Structural and Electrical Properties of Al3+ Substituted Cobalt Ferrite Nanoparticles for Improved Antibacterial Activity

Nanomaterials show strong potential for antibacterial treatments by targeting various bacterial strains and bypassing resistance through mechanical cell damage. This occurs when nanoparticles interact with bacterial cell walls, compromising their structural integrity. These mechanisms highlight nanomaterials as effective tools in combating infections. Using the sol-gel method, this study synthesized Co1-xAlxFe2O4 nanoferrites (x = 0.0, 0.2, 0.4, 0.6, 0.8).

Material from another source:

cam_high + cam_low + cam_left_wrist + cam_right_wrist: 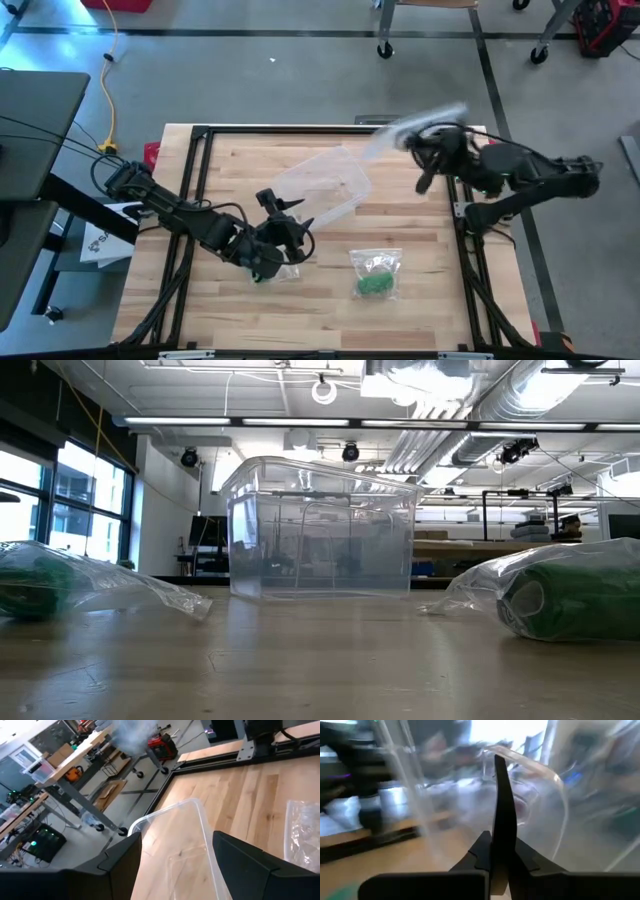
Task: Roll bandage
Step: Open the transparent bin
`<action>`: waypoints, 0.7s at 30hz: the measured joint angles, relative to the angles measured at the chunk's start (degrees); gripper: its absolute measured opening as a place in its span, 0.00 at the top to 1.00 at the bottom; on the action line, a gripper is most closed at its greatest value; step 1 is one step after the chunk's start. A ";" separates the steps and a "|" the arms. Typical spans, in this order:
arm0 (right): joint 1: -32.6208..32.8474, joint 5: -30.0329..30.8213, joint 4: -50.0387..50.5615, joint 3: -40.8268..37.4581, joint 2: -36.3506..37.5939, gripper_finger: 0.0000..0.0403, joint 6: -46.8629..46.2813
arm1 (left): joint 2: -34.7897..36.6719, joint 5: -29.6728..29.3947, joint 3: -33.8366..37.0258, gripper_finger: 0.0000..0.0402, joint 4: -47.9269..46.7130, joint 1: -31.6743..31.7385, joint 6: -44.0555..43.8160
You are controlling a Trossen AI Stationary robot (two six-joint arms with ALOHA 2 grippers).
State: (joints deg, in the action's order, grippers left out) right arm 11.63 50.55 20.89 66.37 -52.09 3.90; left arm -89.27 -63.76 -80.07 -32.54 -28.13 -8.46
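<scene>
At the table's far right, your right gripper [432, 150] pinches the clear lid [425, 122]; keep it level. Your left gripper [283, 243] hangs wide open and empty beside the clear bin [322, 187].

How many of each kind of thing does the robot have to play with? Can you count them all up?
bagged green bandages: 2
clear tub: 1
clear lid: 1
Total: 4
</scene>
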 joint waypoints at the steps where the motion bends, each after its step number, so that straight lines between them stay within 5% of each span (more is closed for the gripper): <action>1: -2.86 -7.43 3.19 0.00 -0.41 0.96 -5.87 | 0.00 0.19 0.00 0.40 0.15 -0.12 0.00; 7: -16.82 -8.04 9.33 1.38 -4.76 0.96 -6.47 | 0.06 0.44 0.57 0.40 0.59 0.10 -0.65; 15: -47.94 -40.84 35.43 9.89 -18.74 0.96 -13.96 | -0.23 3.17 0.66 0.40 0.29 0.53 -1.98; 21: -56.67 -55.37 46.14 4.32 -30.77 0.95 -11.02 | -0.24 3.25 0.66 0.40 -0.96 0.22 -2.93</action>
State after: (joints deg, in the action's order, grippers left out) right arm -45.04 -4.82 67.03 70.69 -82.86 -7.12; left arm -89.52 -60.51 -79.42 -33.50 -27.91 -11.39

This study examines the effects of substituting trivalent Al3+ ions on cobalt ferrite nanoparticles' structural and electrical properties and their antibacterial activity. X-ray diffraction confirmed the formation of Co1-xAl+Fe2O4 nanoferrites in the Fd3m space group, showing a shift towards lower 2 theta angles in the (311) plane as Al3+ content increased. The crystal size reached 29.04 when (x = 0.0 and 0.4) and decreased to 25.29 when (x = 0.8). Fourier transform infrared spectroscopy identified absorption band characteristic of the cubic spinel structure, while field emission-scanning electron microscopy revealed polyhedral nanoparticles clustered in nanoscale formations. Particle sizes ranged from 37.21 nm at x = 0.4 to 31.11 nm at x = 0.8. A decrease in dielectric properties with increasing frequency was consistent with the Maxwell-Wagner model and Koops' theory, while AC conductivity increased as charge carrier mobility rose with frequency. Antibacterial tests using the Agar well diffusion method showed that Escherichia coli was the most sensitive strain, followed by Klebsiella spp., with Streptococcus spp. Displaying the highest resistance. Nanoparticles at x = 0.8 demonstrated the most potent antibacterial activity. Overall, the results highlight that cation substitution within the cubic spinel lattice significantly impacts the structural, electrical, and antibacterial properties of cobalt ferrite nanoparticles.